1:12 – 13         The Lord will release the people of God from Assyrian affliction.

1:14                 Assyria will fall

1:15                 Judah, stick with the program!

2:1 – 3:19        Description of the power of Nineveh being destroyed.

Notes:

  1. No Messianic prophecies were detected by the ancient rabbis.
  2. Nahum is not quoted in the New Testament except through a parallel with Isaiah 52:7 which is quoted in Romans 10:15.
  3. God had used Assyria to execute His vengeance on the Northern Kingdom (Hosea, Amos, and perhaps Joel). Nahum 3:15 – 17 sounds like Joel, lending credence to the idea that Joel’s locusts were describing the Assyrian army.
  4. Nineveh repented at the preaching of Jonah, but by this time had reverted to their old ways.
  5. Some presume that Nahum was among the exiles carried away by the Assyrians, now living far from the Promised Land. However, all such theories are speculation.

Obscure References

1:1     Nahum’s home town, Elkosh, is likely to be identified with a small town in Galilee but all identification is uncertain.  The fact that Capernaum (“Village of Nahum”) bears his name is not supported by any other evidence as his home.

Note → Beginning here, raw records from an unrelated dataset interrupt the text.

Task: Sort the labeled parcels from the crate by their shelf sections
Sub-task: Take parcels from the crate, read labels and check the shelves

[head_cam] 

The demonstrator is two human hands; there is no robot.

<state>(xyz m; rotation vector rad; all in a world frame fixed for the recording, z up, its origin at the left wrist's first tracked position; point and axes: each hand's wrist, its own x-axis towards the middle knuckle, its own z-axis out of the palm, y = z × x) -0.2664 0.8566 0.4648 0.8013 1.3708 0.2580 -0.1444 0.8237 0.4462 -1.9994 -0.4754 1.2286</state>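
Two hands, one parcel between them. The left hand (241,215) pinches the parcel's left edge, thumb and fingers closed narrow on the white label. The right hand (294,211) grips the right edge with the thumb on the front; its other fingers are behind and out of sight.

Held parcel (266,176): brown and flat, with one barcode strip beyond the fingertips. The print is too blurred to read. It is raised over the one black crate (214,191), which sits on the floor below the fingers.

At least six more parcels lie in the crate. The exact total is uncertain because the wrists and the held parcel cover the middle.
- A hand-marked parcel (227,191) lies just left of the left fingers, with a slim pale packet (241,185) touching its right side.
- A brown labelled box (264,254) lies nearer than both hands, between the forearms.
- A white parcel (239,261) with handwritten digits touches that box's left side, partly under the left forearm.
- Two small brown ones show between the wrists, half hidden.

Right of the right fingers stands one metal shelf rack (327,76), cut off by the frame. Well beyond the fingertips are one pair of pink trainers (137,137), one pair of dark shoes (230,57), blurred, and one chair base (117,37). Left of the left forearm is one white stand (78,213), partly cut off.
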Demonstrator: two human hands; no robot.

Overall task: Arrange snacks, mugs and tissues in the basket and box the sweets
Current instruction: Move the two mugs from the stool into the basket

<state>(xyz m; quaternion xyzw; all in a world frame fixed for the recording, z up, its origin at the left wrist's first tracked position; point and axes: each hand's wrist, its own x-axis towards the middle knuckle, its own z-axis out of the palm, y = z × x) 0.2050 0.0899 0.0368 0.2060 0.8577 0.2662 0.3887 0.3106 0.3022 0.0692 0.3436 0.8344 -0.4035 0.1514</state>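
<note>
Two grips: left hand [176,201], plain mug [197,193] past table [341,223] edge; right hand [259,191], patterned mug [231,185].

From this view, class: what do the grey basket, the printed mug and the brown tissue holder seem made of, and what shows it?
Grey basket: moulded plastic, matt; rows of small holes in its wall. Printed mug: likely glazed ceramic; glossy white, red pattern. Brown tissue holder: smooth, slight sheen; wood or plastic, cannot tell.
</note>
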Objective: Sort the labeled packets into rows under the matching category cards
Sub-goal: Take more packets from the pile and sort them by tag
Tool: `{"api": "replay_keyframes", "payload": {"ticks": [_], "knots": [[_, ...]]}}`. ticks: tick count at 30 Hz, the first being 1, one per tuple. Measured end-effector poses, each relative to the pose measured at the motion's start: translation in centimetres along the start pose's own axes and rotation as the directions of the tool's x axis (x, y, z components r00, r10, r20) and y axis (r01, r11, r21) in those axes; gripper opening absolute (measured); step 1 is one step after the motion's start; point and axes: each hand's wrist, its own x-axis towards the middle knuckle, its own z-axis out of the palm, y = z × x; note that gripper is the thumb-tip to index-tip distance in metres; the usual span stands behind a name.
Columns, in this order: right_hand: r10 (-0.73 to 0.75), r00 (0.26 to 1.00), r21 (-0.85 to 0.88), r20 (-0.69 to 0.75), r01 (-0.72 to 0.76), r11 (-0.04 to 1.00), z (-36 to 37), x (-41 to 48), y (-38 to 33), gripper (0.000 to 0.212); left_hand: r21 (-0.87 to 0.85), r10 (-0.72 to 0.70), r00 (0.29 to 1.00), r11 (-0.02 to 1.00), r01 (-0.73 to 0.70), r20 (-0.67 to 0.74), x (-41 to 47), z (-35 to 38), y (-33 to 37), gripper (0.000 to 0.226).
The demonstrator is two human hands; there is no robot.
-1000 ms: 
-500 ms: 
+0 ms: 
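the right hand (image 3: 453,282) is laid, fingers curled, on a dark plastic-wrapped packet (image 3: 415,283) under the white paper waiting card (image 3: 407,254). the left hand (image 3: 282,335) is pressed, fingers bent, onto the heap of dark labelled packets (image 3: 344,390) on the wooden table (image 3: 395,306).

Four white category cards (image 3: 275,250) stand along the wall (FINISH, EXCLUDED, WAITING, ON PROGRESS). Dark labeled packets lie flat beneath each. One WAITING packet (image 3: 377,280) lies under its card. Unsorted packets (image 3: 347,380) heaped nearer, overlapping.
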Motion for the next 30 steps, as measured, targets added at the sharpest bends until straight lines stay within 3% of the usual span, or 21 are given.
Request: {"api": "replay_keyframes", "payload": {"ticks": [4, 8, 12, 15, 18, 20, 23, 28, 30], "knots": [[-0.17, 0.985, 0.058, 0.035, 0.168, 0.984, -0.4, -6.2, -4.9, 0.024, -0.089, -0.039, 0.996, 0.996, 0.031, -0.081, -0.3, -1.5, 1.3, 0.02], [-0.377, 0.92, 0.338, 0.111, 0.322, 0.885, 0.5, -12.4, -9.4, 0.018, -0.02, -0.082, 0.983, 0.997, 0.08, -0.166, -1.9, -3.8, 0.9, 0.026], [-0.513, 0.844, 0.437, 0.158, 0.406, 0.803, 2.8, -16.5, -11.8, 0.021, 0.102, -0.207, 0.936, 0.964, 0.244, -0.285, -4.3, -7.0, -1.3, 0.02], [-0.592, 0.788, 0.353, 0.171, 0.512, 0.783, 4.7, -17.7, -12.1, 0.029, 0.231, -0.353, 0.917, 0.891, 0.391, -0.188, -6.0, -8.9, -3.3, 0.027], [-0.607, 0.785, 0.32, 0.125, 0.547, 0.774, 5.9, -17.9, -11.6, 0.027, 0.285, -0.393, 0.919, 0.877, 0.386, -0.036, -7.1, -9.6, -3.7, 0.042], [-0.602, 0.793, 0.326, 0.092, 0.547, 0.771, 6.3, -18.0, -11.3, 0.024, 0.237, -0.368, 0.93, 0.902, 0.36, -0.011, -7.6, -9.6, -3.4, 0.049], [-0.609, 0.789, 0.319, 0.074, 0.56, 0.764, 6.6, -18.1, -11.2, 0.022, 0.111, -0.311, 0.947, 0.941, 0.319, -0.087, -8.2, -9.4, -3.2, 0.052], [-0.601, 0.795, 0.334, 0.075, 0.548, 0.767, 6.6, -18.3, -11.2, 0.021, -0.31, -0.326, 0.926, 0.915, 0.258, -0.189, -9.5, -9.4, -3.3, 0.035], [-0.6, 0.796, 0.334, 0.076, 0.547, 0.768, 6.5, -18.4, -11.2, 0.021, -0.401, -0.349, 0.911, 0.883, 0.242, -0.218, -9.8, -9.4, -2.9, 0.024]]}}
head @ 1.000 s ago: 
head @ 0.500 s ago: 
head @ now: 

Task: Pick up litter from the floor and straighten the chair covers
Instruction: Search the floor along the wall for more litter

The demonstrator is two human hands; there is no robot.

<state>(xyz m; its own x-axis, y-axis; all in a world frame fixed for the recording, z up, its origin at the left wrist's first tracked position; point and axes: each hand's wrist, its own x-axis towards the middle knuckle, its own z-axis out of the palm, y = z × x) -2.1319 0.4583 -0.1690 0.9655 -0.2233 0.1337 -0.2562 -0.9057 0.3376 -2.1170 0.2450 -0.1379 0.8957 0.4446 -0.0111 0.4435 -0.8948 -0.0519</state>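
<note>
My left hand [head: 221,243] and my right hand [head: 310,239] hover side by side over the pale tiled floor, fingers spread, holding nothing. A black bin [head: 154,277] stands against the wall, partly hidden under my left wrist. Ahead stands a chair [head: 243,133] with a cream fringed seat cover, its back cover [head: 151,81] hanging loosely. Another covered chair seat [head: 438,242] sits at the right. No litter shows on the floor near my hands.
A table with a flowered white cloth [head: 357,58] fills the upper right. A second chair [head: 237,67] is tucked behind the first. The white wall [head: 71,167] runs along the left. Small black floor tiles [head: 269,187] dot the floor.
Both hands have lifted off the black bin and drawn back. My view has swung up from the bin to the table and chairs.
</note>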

1:4     Bashan: Cattle country in the northeast of Israel

Carmel: The mountain that juts into the Mediterranean Sea, representing prime farmland.

1:8     Some have taken 1:8 and 2:6 to be a prediction of the method used by the Babylonians to breach the wall of Nineveh.  The Babylonians diverted the Tigris River to beat against the base of the wall for a year so that it became undermined and collapsed.

3:8     The fortifications of No-Amon supposedly were greater than those of Nineveh.  Nahum asks the question of Nineveh, “If you conquered No-Amon, someone else certainly can conquer you.”

3:9     Cush:  Ethiopia.

Mitsraim:  Egypt.

Put and Lubim:  Libya.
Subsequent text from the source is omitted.